Prause made the move from city hall to the courthouse in 1987.

"Frank Sheppard, the county attorney, asked me at Mass one day if I had ever considered running for county judge," Prause recalled.

After others asked him to run, Prause took the plunge.

The county had to raise taxes "six or seven cents" the first two years he was in office, and he had a friend who told him he was going to be a "one-term" judge.

"After that, over the years I'd remind him, I'm in my second term, third term, fifth term," Prause laughed.

Gilbert Pargmann, who served with Prause as a commissioner for 18 years, called the county judge "the stalwart of the commissioners court."

"He kept us running on the right track," Pargmann said. "And he was always there to provide counsel. He never overstepped his bounds or tried to influence your vote one way or the other."

The November 2010 election was the first Prause ever lost.

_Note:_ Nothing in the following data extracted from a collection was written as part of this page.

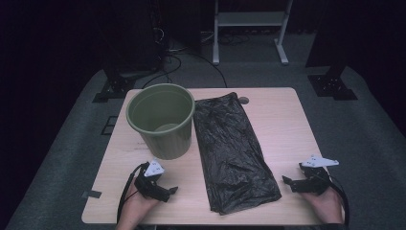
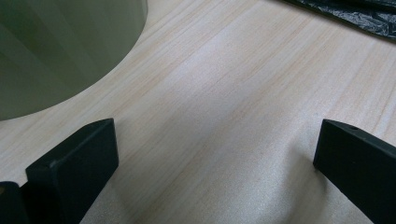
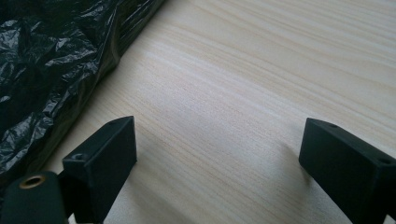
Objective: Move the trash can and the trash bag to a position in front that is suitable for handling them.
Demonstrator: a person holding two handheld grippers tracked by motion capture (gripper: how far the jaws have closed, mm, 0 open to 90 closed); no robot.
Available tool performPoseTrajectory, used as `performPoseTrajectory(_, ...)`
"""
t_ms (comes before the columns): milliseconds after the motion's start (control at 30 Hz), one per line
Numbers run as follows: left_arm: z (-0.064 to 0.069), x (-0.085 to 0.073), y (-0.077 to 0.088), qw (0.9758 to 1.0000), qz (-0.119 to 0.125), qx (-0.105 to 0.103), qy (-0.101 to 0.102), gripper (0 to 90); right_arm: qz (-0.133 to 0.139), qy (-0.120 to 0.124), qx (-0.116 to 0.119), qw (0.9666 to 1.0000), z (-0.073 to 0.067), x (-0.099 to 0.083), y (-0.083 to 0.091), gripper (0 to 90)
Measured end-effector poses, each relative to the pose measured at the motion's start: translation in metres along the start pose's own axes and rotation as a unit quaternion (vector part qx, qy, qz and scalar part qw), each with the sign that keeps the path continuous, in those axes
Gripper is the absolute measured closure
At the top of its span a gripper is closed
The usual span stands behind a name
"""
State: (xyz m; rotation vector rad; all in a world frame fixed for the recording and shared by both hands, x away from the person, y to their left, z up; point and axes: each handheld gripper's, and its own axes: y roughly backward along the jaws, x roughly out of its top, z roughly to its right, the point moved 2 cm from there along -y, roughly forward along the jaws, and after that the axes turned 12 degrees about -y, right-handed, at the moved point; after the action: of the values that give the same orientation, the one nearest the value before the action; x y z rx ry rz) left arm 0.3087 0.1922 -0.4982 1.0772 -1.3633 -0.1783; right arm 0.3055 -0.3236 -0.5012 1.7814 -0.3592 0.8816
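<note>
Bag (image 1: 234, 151) of black plastic lies flat and crumpled down the middle of the table (image 1: 282, 120), running from the far edge almost to the near one, and it sits between my 2 grippers. Just to its left stands a green bin (image 1: 160, 120), upright and open at the top, its side touching or nearly touching the bag's far left edge; I cannot tell which. Beyond the table I see dark carpet, some cables and the white legs of a stand (image 1: 249, 28). Nothing lies between either gripper and the bag, just bare wood. My left gripper (image 1: 170, 190) rests low near the front left corner, just in front of the bin, pointing right toward the bag, with the hand (image 1: 136, 206) behind it coming in from the bottom edge. In the left gripper view its jaws stand wide apart with nothing but table between them, the bin's wall (image 2: 60, 51) curving at the upper left. My right gripper (image 1: 287, 182) sits near the front right, pointing left at the bag's near corner, and its jaws are spread and empty too, with the bag's wrinkled edge (image 3: 51, 70) close on their left.
</note>
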Motion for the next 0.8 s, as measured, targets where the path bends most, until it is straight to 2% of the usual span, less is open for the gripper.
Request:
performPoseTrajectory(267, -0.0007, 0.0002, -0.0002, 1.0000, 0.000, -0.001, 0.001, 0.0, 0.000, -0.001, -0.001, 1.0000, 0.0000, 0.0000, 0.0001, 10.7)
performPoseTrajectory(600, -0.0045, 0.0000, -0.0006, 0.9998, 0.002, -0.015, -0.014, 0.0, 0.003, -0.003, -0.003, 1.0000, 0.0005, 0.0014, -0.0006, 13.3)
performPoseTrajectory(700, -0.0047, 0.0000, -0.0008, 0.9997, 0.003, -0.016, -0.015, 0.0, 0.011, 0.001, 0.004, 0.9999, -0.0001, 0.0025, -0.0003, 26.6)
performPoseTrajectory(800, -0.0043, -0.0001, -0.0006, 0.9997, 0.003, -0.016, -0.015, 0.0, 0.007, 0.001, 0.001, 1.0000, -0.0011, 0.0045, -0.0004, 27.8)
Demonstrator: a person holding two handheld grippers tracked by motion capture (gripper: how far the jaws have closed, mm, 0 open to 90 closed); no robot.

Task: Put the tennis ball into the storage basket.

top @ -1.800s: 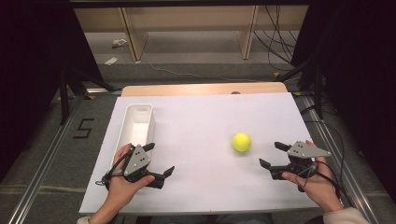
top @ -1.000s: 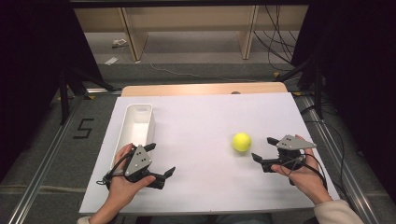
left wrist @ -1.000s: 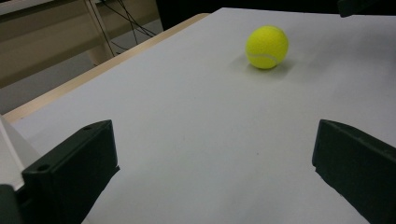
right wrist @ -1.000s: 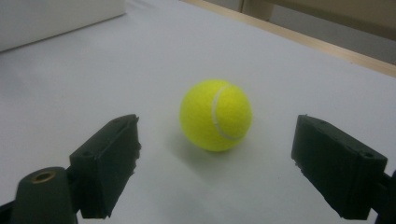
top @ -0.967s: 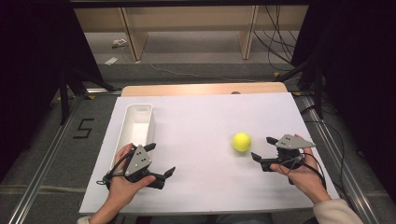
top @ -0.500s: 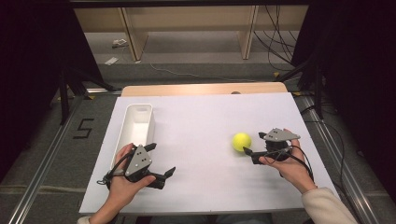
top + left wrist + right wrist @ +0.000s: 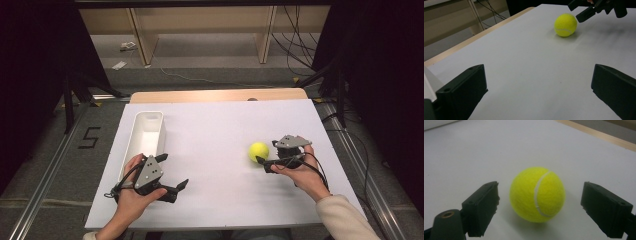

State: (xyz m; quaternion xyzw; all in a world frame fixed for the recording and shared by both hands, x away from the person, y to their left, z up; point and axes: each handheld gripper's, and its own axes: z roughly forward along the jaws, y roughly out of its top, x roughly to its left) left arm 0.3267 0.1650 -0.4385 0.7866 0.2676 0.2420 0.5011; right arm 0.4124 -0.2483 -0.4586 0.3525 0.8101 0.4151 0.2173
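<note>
A yellow tennis ball rests on the white table sheet, right of centre. My right gripper is open and low on the table, its jaws reaching toward the ball from the right. In the right gripper view the ball lies just beyond the two spread jaws, touching neither. My left gripper stands open near the front left, empty. In the left gripper view the ball is far off, with the right gripper beside it.
A long white bin lies along the left side of the sheet, just beyond my left hand. A wooden table edge runs along the back. Cables and shelf legs stand on the floor behind.
My right gripper has slid left across the table toward the ball, until its open jaws reach the ball's right side. The left gripper and the ball have stayed put.
</note>
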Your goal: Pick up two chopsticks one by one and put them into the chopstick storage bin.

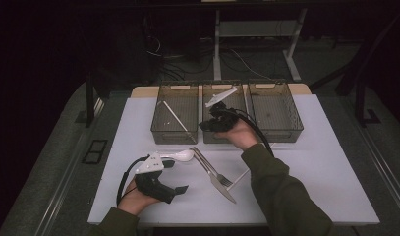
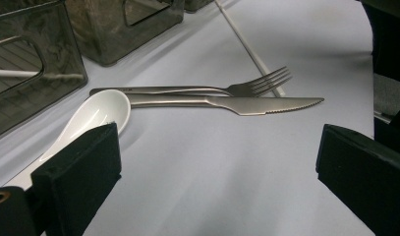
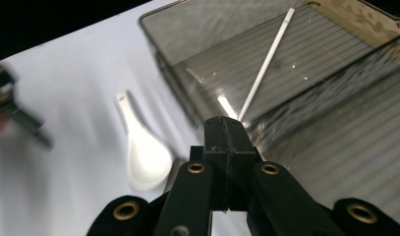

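On the white surface (image 1: pixel 315 162) three smoky translucent plastic bins stand side by side along the far edge: a left bin (image 1: pixel 175 113), a middle bin (image 1: pixel 222 101) and a right bin (image 1: pixel 276 110). A thin white stick (image 1: pixel 174 116) lies slanted inside the left bin.

The right gripper (image 1: pixel 211 124) is held over the near wall of the middle bin. In the right gripper view its two black fingers (image 3: pixel 229 135) are pressed flat together with nothing between them, above the wall between the left and middle bins, with the white stick (image 3: pixel 266 64) lying on the ribbed floor beyond.

The left gripper (image 1: pixel 180 189) rests at the near left of the surface. In the left gripper view its fingers (image 2: pixel 84 172) stand wide apart and hold nothing.

A white ceramic soup spoon (image 1: pixel 180 156) lies on the surface just near of the left bin, its bowl toward the right, just beside the left gripper's left finger in the left gripper view (image 2: pixel 89 115). Right of it a steel fork (image 1: pixel 210 167) and a steel table knife (image 1: pixel 222 187) lie close together in the middle of the surface, handles toward the spoon's bowl. A second thin white stick (image 1: pixel 239 176) lies just right of them.
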The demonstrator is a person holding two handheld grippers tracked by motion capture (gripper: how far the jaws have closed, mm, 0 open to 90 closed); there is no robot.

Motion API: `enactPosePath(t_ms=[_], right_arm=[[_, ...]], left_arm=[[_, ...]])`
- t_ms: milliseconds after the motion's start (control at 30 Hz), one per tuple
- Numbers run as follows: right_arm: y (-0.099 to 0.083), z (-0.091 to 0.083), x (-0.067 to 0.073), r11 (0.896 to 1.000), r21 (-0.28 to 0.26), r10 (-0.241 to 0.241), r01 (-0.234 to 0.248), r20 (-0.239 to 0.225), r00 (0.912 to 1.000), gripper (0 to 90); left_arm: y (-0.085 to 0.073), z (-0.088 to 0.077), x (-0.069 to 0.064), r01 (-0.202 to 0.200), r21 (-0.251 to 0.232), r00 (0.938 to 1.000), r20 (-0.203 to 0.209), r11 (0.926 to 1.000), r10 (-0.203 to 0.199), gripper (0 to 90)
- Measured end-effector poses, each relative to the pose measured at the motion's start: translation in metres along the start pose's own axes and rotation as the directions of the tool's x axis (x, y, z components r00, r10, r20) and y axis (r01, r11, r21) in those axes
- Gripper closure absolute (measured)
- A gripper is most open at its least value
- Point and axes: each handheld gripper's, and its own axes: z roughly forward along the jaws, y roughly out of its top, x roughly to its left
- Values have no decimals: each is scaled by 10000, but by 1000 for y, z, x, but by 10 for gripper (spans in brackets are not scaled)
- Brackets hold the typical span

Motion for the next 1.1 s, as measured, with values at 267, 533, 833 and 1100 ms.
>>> enactPosePath(t_ms=[267, 533, 833, 1100], right_arm=[[-51, -39, -4, 9982, 446, -419, 410, 186, 9990, 818], [-105, -61, -28, 9922, 1234, -346, 179, 1342, 9903, 893], [-147, -76, -70, 9862, 1509, 215, -676, 2881, 9573, 895], [-160, -70, -79, 9801, 1739, 369, -961, 3160, 9481, 896]], left_arm=[[-1, 2, -1, 18, 113, 10000, -6, 9999, -18, 24], [-1, 2, 0, 32, 204, 10000, -64, 9998, -31, 24], [-2, 3, 0, 36, 198, 10000, -49, 9998, -35, 24], [-2, 3, -1, 63, 214, 10000, -22, 9998, -62, 25]])
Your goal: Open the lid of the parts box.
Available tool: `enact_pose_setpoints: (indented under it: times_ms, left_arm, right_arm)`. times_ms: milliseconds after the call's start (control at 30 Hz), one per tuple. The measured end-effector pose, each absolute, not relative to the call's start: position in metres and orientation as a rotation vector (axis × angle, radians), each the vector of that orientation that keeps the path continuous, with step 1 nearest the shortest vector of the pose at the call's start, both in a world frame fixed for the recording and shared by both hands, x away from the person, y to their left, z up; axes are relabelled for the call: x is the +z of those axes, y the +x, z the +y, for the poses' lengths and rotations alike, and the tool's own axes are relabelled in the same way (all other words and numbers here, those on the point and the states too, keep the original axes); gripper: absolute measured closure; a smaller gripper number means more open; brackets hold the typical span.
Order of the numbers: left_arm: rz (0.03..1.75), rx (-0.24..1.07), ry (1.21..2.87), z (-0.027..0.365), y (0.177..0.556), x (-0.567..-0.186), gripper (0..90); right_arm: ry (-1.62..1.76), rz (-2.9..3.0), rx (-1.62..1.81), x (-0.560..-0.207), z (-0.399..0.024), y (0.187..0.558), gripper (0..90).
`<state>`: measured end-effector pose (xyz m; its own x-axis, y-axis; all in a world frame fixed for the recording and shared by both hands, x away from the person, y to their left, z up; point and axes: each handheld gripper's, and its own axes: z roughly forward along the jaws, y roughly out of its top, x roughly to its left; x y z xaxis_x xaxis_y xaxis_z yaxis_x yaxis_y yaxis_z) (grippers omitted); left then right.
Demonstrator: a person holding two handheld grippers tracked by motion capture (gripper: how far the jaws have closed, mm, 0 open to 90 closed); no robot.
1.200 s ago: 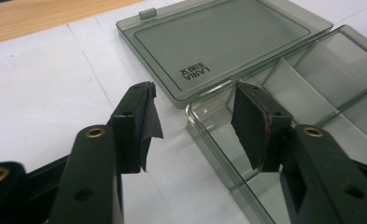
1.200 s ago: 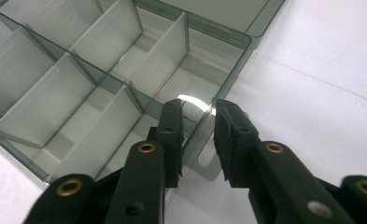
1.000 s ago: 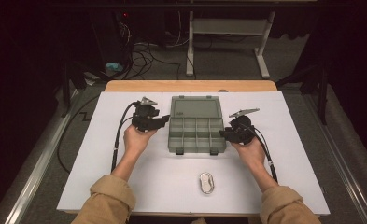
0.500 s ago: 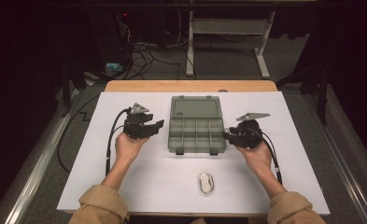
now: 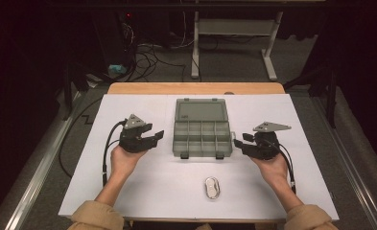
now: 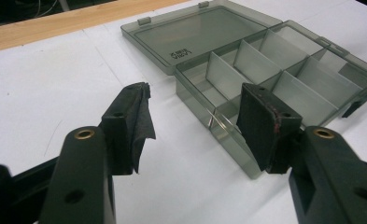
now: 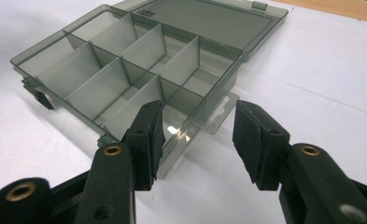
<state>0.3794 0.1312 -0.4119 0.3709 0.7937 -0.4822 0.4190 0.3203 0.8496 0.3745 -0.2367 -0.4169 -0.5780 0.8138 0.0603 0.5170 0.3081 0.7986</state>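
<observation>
**Open compartment box lies between two released grippers**

The grey compartment box (image 5: 203, 139) sits mid-table, lid (image 5: 200, 110) laid flat toward the far edge, latches facing the person. The left gripper (image 5: 153, 137) and right gripper (image 5: 239, 143) flank it, jaws just opening, nothing between them. Beneath is a white table (image 5: 296, 115); beyond, dark floor with cables. The left gripper view shows embossed lettering (image 6: 181, 53) on the lid.

A small embossed mark sits on the organizer box lid (image 6: 200, 39), too blurred to read
</observation>
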Motion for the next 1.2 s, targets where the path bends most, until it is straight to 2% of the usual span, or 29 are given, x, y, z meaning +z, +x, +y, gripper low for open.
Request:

He acknowledges that the Republican straight party ticket votes were likely what "put him out to pasture."

"I had many good, conservation Republicans, people of integrity, vote for me," said Prause, a Democrat. "We made it close."

Prause said he has no regrets during his more than 30 years as an office holder and calls the growth in the county jail as the biggest change he's seen.

"When I became county judge, the sheriff told me we needed to hire three jailers. We didn't have any when I became judge. Now we have 25," he said. "The new jail was built with future growth in mind. It's a win-win situation."

He cites the new jail, the renovated courthouse and the courthouse annex as major achievements during his tenure as county judge.

"In DeWitt County, we don't do anything frivolously. It is conservatively operated," he said. "The county is in good shape as I leave and I am proud of that."

Prause said his wife's health will dictate how he spends his spare time after the first of the year.

"I'd like to read more. I love to read," he said. "I might do some volunteer work."

After playing with the Tommie Vanek Band for many years, Prause stopped playing the trumpet regularly three or four years ago, though he still plays taps at programs on Memorial Day and Veterans Day at the courthouse.

"I might pull out the old trumpet and start practicing, too," said Prause.